[Andrew Gilligan's response in full]
Dear all,
Thank you very much for the petition. We share all your objectives. We have made an unprecedented financial commitment to cycling - £913 million over ten years, more than three times our previously-proposed level, and more than twice what the Government is spending, over the next few years, on the whole of the rest of the country put together.
Because the standards required in the Mayor’s Cycling Vision are more ambitious than before, and the programme is much larger than before, the programme has had to be extensively redesigned. We have had to enlarge our capacity and recruit extra staff to design the new facilities.
Nor do we own or have powers over the vast majority of the roads and land which we will need to deliver the programme. So we have also had to proceed by agreement with the people who do own them – the 32 London boroughs, Network Rail, the Royal Parks, and others.
Both of these things are enormous and time-consuming tasks. But over the last ten months, significant progress has been made.
Therefore, we agree with your demand to accelerate expenditure on the programme. As we move from a planning, design and consent-gathering phase to a delivery phase, spending will sharply increase. Underspends from the planning phase will not be lost to the programme; they will be carried forward to cover likely overspends in future years.
However, spending money is only the means. Achieving high-quality cycle facilities is the end. We will not spend money for its own sake, or without an agreed high-quality scheme to spend it on, or for the sake of being seen to spend it quickly. That would invite waste and failure. Many of the problems with previous cycling facilities are because they were done too quickly.
We have already published for consultation our proposed map of central London cycle routes, the Central London Grid. By next month, we will have announced the revised Superhighways network, the first Quietway routes, the winners of the mini-Hollands grants and the 33 major junctions to be transformed under the better junctions programme.
We will also give delivery dates, but will stress that these are not entirely within our control. They depend on the boroughs and on how easy a ride the schemes have with local communities. We hope the signatories of this petition will add their voices to win those local debates rather than just to the debate at City Hall, which you have won already.
We understand the impatience some feel at the sometimes grinding processes of negotiation, agreement and consultation with others which we must go through. It is, however, the price of living in a democratic society and of making changes to what are busy and contested spaces. It is usually also, in practice, quicker than trying to bulldoze through change, which risks causing backlash and delay.
On the specific items you mentioned, CS2 will be comprehensively upgraded with segregation or semi-segregation over its full length and five new cycle-segregated junctions. We will start stakeholder engagement this week, publish detailed designs in June and begin work in the second half of this year.

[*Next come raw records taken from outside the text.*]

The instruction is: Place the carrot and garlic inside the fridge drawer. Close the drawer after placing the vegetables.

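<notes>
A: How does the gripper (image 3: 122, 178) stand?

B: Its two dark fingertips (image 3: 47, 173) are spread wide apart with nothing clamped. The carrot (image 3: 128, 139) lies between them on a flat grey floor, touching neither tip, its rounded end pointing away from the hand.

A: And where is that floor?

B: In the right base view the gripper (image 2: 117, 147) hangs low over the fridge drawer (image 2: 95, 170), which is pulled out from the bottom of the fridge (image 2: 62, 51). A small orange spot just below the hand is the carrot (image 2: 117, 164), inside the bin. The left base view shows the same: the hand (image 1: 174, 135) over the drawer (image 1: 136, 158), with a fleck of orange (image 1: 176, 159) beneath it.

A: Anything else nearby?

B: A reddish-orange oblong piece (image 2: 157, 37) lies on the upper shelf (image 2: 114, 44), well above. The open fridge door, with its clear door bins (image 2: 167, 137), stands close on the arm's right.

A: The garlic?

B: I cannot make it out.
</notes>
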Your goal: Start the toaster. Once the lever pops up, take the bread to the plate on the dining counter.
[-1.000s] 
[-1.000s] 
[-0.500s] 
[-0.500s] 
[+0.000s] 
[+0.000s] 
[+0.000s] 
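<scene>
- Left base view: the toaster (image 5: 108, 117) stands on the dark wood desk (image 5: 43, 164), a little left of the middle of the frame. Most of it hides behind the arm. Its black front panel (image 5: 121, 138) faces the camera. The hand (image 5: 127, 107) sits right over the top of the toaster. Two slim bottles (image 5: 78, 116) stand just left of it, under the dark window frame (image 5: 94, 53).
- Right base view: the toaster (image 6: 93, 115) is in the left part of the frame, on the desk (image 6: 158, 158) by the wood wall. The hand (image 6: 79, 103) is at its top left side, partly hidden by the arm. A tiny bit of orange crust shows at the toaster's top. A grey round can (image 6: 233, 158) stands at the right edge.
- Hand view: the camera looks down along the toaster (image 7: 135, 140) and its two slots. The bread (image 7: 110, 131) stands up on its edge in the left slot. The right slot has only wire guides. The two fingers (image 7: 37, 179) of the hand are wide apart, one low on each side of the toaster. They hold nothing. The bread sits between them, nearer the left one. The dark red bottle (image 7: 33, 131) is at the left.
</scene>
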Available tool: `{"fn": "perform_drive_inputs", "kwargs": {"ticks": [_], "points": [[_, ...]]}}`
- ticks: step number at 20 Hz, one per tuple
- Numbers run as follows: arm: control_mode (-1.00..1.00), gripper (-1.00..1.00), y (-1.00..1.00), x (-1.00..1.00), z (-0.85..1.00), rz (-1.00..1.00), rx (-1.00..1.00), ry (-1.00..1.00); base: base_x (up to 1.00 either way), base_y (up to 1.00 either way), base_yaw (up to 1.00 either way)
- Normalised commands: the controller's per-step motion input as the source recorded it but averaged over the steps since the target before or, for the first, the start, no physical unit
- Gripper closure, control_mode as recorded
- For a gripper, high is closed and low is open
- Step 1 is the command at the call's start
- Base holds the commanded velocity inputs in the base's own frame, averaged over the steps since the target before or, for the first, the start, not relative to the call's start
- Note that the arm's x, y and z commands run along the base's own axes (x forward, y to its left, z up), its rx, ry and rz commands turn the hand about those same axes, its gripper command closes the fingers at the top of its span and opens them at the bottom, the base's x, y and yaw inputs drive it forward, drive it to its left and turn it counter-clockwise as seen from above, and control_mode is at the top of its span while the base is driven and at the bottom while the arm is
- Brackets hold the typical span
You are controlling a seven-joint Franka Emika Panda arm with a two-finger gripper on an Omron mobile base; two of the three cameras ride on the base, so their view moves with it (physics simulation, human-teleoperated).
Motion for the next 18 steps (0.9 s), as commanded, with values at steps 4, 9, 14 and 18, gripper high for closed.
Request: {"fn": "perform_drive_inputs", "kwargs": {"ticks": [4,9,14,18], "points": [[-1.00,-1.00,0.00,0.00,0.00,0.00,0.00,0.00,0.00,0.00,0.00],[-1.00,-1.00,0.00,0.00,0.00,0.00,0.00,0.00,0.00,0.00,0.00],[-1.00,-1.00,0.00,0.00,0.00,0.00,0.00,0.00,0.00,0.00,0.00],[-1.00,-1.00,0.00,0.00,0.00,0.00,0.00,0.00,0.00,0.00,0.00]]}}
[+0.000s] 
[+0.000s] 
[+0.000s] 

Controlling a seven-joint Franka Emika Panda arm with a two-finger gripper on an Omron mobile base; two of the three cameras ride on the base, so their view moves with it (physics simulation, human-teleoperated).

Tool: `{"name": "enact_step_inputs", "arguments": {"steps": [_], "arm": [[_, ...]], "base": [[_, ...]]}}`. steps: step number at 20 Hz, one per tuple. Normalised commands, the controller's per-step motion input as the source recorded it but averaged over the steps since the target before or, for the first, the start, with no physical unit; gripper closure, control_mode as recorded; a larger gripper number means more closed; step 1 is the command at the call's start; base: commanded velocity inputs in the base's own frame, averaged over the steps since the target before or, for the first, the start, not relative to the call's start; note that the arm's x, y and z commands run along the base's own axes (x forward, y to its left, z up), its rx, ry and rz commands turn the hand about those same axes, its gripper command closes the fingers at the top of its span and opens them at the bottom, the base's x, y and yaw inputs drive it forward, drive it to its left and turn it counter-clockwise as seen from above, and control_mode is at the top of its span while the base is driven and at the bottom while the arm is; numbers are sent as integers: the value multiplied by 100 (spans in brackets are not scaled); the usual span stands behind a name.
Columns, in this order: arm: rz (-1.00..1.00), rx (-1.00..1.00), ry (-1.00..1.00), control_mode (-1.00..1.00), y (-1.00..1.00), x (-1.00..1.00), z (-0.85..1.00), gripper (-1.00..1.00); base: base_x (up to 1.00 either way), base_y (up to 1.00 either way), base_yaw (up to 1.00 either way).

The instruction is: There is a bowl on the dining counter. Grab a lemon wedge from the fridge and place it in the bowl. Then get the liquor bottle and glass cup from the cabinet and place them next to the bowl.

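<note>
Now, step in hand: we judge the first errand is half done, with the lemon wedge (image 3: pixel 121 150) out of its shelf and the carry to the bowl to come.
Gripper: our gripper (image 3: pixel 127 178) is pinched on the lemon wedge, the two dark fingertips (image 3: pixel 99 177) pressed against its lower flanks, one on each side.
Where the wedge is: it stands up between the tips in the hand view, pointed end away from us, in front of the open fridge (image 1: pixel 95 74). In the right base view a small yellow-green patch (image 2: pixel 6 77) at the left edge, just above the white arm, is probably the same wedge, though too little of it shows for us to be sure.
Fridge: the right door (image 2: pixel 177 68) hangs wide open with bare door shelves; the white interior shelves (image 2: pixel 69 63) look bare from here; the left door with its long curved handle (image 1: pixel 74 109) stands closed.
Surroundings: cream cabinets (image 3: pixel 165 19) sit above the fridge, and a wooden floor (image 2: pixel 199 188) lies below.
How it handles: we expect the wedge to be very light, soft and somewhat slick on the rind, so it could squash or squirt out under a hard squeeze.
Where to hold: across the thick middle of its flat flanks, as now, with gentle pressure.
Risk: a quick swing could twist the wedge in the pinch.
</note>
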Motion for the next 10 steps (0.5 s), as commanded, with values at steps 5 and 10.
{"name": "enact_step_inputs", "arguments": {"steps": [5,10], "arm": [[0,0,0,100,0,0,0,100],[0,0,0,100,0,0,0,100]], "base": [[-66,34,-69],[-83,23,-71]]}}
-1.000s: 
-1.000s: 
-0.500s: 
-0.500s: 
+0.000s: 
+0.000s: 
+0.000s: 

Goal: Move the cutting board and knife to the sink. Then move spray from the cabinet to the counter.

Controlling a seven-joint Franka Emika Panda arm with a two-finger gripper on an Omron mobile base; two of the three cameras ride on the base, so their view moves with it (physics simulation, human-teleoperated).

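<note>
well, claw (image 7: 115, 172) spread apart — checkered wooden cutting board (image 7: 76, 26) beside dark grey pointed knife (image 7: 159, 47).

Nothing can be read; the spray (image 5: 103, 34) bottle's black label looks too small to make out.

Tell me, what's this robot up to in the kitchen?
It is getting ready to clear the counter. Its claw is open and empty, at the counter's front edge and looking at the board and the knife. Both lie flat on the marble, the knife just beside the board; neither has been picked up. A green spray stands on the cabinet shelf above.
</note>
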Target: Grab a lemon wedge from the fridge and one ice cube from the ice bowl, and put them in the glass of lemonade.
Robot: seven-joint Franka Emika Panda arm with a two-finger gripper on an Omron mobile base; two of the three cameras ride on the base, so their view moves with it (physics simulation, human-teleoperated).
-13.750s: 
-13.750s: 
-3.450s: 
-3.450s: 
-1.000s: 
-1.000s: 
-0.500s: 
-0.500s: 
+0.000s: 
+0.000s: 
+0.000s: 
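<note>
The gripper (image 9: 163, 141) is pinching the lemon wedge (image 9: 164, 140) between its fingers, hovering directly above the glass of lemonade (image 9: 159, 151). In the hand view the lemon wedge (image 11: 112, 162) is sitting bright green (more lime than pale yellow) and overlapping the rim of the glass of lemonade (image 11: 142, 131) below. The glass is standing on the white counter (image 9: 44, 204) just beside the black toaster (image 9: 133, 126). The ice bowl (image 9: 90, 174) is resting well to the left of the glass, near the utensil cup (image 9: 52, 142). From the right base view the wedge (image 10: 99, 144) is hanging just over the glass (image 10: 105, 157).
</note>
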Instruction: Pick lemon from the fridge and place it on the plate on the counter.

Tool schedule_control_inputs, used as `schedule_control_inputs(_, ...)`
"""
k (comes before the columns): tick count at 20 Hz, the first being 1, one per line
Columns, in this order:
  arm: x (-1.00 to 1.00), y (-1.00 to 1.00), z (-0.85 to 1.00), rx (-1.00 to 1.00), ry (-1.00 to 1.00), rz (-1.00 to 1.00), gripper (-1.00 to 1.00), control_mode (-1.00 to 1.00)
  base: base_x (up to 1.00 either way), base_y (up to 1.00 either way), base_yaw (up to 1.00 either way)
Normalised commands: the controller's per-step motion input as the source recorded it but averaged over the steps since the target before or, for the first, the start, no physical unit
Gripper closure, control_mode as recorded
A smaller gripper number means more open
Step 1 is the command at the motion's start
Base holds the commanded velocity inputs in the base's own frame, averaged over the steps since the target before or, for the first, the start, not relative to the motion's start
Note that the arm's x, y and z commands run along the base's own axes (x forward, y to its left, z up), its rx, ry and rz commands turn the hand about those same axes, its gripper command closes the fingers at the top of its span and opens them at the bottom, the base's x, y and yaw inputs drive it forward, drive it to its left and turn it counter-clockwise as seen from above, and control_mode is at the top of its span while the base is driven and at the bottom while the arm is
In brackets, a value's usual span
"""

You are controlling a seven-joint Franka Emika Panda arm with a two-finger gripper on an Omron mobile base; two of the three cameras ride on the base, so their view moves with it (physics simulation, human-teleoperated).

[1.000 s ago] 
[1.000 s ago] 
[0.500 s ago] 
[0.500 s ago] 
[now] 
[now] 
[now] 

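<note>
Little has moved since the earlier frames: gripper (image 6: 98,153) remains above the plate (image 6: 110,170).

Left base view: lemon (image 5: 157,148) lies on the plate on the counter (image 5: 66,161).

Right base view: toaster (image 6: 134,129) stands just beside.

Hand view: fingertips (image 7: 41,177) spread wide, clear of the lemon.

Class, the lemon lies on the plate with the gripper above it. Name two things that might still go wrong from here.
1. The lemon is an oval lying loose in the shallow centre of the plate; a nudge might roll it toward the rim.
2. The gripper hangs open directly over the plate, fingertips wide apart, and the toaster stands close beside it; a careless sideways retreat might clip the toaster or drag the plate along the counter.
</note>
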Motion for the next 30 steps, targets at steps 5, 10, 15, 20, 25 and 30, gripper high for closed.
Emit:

On HGVs, we last week strengthened our proposals to charge lorries which were not fitted with safety equipment to protect cyclists. We now propose to ban such lorries entirely. Subject to statutory consultation, the ban would take effect in the second half of this year.
We are also studying the possibility of banning all lorries in the morning rush hour. We are also studying more targeted time and place-specific restrictions. We are trialling electronic measures, such as proximity sensors and camera systems, to see whether they can overcome drivers’ blind spots. We are strongly lobbying for new EU rules to require redesigned cabs with fewer blind spots.
We have substantially increased enforcement against HGVs. We have found striking levels of non-compliance with existing regulations and can already see that enforcing greater compliance is making a noticeable difference to cyclist safety.
We have also substantially increased enforcement against law-breaking by motorists and cyclists, including Operation Safeway last year. This, too, has made and is making a substantial difference to cyclist safety and will be continued, with similar operations to Safeway.
We are lobbying the Government to require greater cycle awareness and training in the driving (and HGV) tests, but this is not within our power. Over the period of the Business Plan, we will spend £60 million on cycle training, offering it to every London child at some point in their school career and every adult in London who wants it. We are reviewing the cycle training programme to ensure that it is relevant to children’s real needs. We will invest a further £33 million in cycle to school partnerships to create safe cycling routes to schools.
We thank the signatories of this petition again for their commitment to improving cycling.